When it comes to value-for-money middleweights it’s hard to find a better option than Yamaha’s MT-07 and for 2021 the firm has unveiled a raft of revisions to make sure it keeps its edge over rival machines.
As with so many 2021 bikes, the change to Euro 5 emissions rules is one of the driving forces behind the updates, and while Yamaha went to extremes with next year’s MT-09 – giving it a bigger, more powerful engine – the tweaks to the MT-07 are more subtle.
The 680cc parallel twin gets a new exhaust system, taking its cue from the Tracer 700 by adding an extra catalytic converter in the downpipe section ahead of the engine. Less visible is a revised air intake duct design and improved fuel injection settings to meet the latest rules.
Yamaha says that the engine changes give a ‘more linear torque delivery’ but the bare numbers show that peak power and torque are actually fractionally down on the 2020 model. Where the current, Euro 4-spec machine makes 55kW (74.8PS, 73.8bhp), the 2021 machine achieves 1kW less (54kW, 73.4PS, 72.4bhp) at the same 9000rpm peak. It’s the same story with torque, which drops 1Nm from 68Nm (50.2lbft) to 67Nm (49.4lbft) at 6500rpm. Such small changes are probably too marginal to be noticeable, so hopefully Yamaha’s claim of better power delivery more than makes up for the drop.
Yamaha hasn’t messed with the MT-07’s ‘diamond’ frame – unlike the 2021 MT-09, which switches to a sportier ‘Deltabox’ design – but there are still tweaks to improve the riding experience.
While we didn’t have many complaints about the old bike’s brake system, Yamaha has opted to give the 2021 machine larger 298mm discs instead of the old 282mm versions – a change which is claimed to improve stopping power with no increase in weight. The standard Michelin PR5 tyres are also new, as are 32mm wider aluminium bars which give more leverage than before.
From the rider’s perspective, other improvements include new side covers for the 14 litre fuel tank, not only giving the bike a new look for its air intakes but also adding textured knee-grip areas on the sides. The covers themselves are claimed to reduce weight, too, although Yamaha currently hasn’t revealed the bike’s claimed mass.
Riders will also get a different view thanks to new LCD instruments. While they’re not the sort of full-colour TFT kit that’s becoming increasingly common, Yamaha has added ‘spot colour’ sections to the display so the clocks are a bit more visually interesting than the old grey-on-grey design.

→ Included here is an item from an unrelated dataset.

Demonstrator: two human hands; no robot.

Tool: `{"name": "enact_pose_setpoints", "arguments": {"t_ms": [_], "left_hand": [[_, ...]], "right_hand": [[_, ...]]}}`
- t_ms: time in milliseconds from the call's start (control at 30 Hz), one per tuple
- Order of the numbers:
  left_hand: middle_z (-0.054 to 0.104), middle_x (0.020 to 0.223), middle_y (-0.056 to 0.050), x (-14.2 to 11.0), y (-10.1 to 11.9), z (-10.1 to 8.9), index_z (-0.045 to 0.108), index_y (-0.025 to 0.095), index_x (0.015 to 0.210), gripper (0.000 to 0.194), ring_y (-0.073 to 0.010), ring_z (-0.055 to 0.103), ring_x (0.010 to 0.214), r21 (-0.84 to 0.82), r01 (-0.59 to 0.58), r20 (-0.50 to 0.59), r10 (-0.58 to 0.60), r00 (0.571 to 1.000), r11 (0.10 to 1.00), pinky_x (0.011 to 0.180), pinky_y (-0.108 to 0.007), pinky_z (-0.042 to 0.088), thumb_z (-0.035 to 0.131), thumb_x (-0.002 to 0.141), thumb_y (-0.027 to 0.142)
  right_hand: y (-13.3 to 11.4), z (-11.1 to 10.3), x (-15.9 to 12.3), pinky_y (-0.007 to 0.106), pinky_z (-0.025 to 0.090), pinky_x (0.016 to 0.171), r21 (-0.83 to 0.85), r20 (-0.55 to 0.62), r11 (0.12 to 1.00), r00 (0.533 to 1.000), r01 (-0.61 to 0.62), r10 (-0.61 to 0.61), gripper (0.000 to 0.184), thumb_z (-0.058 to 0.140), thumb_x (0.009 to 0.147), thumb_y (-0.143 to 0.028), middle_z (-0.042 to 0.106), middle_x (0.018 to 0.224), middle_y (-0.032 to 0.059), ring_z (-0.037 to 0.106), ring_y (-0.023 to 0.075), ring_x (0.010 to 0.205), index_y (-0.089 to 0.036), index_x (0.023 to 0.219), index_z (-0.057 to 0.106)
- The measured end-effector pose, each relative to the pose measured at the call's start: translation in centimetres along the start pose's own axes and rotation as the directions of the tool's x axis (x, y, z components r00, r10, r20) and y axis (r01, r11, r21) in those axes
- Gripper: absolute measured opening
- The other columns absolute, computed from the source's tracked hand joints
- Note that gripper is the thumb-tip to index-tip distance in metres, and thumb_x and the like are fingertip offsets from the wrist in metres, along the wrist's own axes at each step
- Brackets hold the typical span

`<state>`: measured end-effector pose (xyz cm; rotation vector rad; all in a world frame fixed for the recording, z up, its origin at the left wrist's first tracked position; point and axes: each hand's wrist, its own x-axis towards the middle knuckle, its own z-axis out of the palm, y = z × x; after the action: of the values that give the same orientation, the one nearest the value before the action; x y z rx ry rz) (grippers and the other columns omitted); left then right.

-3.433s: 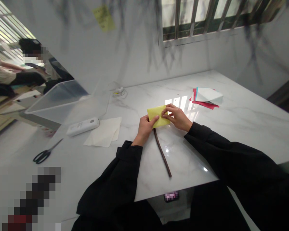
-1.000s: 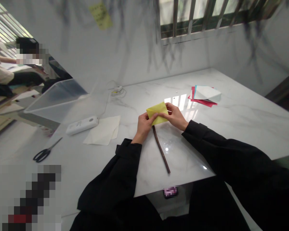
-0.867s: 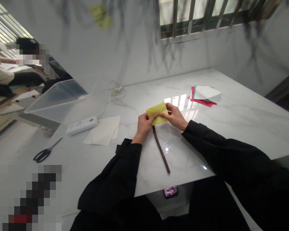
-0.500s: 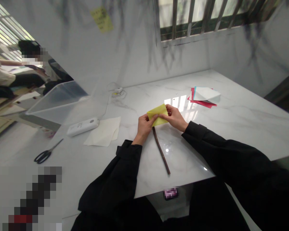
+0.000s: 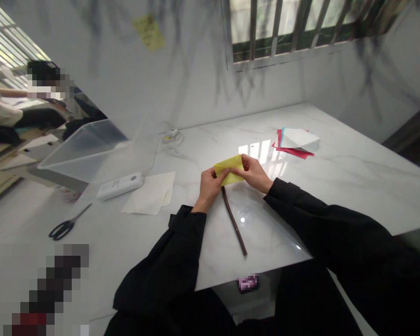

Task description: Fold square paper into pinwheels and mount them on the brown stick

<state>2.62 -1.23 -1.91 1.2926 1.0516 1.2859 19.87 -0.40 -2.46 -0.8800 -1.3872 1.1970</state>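
While both our hands meet at the middle of the worktop (image 5: 353, 182), we have the yellow paper (image 5: 232, 163) stretched between them, its long axis running from side to side and its right end a little farther from us. Our left hand (image 5: 209, 189) is clamped on the left end, and our right hand (image 5: 255, 174) is clamped on the right one; we see both thumbs on the near face, their tips close together, with other fingers tucked behind. Neither hand is clearly nearer, since the paper spans the gap between them. A crease seems to cross it on the slant.

Just below its near edge we see the dark stick (image 5: 234, 221), which slants towards us and to the right. Its far end lies nearer our left hand and disappears at the paper's edge, so we cannot tell whether the two touch. To our left are the pale sheets (image 5: 149, 193) and the scissors (image 5: 66, 227); farther off to our right sits the stack of coloured papers (image 5: 298, 139), well apart from both hands.
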Motion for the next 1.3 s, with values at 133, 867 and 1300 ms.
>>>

Finally, there’s the new look. Like the 2021 MT-09, the MT-07 gets Yamaha’s latest ‘MT’ family face, with a central LED projector lamp that deals with both high and low-beam, flanked by slanting LED position lights. Further back, those new intake ducts on the tank sides again match the MT-09’s, with a sportier look than the old versions, while the tail bodywork appears to be carried over unchanged.
In terms of colour, there will be three choices – ‘Storm Fluo’ as seen in these pictures, along with ‘Icon Blue’ or ‘Tech Black’
Yamaha is holding back with pricing announcements until nearer the bike’s March 2021 showroom debut, but depending on the impact of Brexit the next-gen MT-07 isn’t likely to be significantly pricier than the current £6697 machine.